Ryszard Woźniak Ryszard Woźniak
319
BLOG

Ocean muzyki. Progresywny hardrock?

Ryszard Woźniak Ryszard Woźniak Kultura Obserwuj notkę 3

Do napisania tej notki skłoniła mnie informacja, którą wyczytałem w którejś z czytanych przeze mnie ostatnio książek o muzyce, która brzmiała mniej więcej tak: "Deep Purple nie zostali zaproszeni na festiwal, gdyż ich muzyka była zbyt progresywna". Rzecz dotyczyła początku lat 70-tych ubiegłego wieku. Postanowiłem zgłębić ten wydawałoby sie niewiarygodny temat... no i wyszło mi tak.

Wziąłem "na warsztat" największych hardrockowych gigantów tamtych lat i musiałem przyznać rację organizatorom tamtego festiwalu. Co prawda jeśli chodzi o Deep Purple oskarżenie ich o progresywność właściwie mogło dotyczyc przede wszystkim tego utworu, zbudowanego według ówczesnych kanonów progrocka - prawie akustyczny wstęp, powoli rozbudowująca się narracja, zmierzająca do fantastycznego finału.

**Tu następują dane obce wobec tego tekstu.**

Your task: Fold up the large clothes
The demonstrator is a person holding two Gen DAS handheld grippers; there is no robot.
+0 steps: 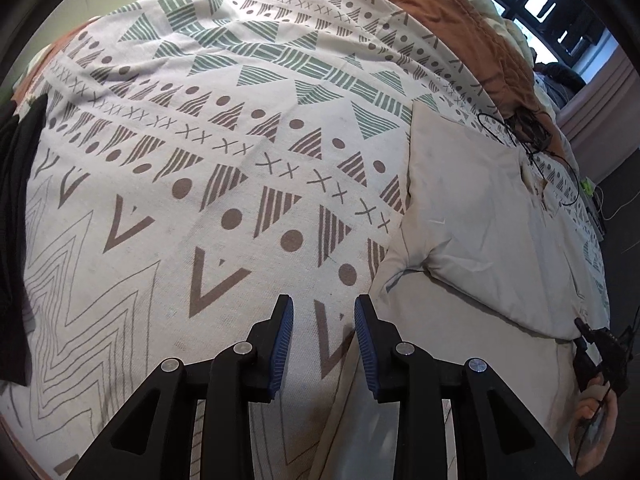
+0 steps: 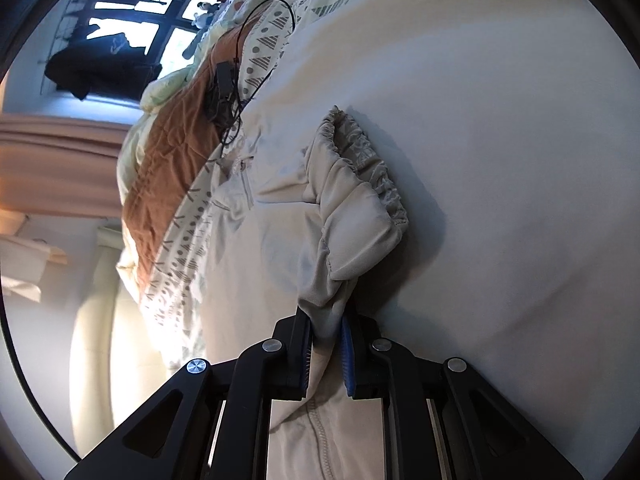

Próżno szukac w innych utworach Deep Purple instrumentów akustycznych (nie przypominam sobie, by Ritchie Blackmore grał na gitarze akustycznej). Ale weźmy "na tapetę" innego giganta hardrocka - Black Sabbath. O dziwo, na płycie "Sabotage" znajdujemy taką progresywną perełkę.


Black Sabbath, symbol ciężkiego metalowego grania progresywny! Dobre sobie. No ale co powiecie o zatrudnieniu do nagrania płyty "Sabbath, Bloody Sabbath" samego Ricka Wakemana? Ach te zmiany tempa, ten fortepian...

 

Inna grupa hardrockowa, bardzo popularna w Polsce - walijska grupa Budgie. No tutaj co krok mamy do czynienia z progresywnym zderzeniem elementów akustycznych z elektrycznymi. Jak chocby tu.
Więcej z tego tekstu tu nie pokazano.